AIM OF THE EXERCISE:
Please quote exactly the lines below from the line containing "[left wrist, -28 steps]" to the line containing "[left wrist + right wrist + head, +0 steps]", both lines included, and nothing else.

DATA SECTION:
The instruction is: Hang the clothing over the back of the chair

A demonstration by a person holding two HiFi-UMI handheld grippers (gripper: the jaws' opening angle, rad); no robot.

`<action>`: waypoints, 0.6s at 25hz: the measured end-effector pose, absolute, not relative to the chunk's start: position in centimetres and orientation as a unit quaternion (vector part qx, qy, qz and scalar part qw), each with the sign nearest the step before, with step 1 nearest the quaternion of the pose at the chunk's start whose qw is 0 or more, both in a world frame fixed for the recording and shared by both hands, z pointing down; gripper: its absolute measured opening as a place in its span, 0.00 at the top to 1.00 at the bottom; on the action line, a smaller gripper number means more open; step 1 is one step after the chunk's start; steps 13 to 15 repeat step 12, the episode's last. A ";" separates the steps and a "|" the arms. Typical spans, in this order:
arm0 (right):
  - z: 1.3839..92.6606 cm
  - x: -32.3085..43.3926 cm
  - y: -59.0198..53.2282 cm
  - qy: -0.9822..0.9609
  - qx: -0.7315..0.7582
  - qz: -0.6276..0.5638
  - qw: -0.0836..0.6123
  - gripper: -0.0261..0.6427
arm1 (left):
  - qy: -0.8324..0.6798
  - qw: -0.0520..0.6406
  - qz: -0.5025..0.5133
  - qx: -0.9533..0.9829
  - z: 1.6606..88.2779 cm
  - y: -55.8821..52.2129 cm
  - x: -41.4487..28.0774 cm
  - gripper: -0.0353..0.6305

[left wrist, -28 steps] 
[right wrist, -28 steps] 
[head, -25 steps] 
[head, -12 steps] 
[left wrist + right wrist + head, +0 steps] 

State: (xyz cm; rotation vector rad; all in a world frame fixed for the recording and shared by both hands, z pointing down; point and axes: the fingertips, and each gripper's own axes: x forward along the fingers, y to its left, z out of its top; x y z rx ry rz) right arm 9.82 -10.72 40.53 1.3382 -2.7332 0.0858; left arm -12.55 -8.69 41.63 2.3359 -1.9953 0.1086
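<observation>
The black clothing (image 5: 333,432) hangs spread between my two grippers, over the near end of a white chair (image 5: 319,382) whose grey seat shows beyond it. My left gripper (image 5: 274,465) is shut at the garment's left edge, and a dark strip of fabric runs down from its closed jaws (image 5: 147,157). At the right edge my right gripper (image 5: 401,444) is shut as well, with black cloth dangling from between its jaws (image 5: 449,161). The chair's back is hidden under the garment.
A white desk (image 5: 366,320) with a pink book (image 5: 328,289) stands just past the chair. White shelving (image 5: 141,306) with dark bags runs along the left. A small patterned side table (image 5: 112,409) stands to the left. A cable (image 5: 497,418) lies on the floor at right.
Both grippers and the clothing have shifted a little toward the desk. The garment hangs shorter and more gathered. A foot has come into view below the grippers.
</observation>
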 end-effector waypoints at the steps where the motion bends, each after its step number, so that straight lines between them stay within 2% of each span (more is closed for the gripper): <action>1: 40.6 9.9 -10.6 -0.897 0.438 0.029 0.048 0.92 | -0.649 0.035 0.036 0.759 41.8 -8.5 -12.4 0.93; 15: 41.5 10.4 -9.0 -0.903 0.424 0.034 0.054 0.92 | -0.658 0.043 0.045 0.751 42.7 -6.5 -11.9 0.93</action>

TASK RESPONSE:
[left wrist, -28 steps] 
[right wrist, -28 steps] 
[head, -25 steps] 
[head, -12 steps] 
[left wrist + right wrist + head, +0 steps] 

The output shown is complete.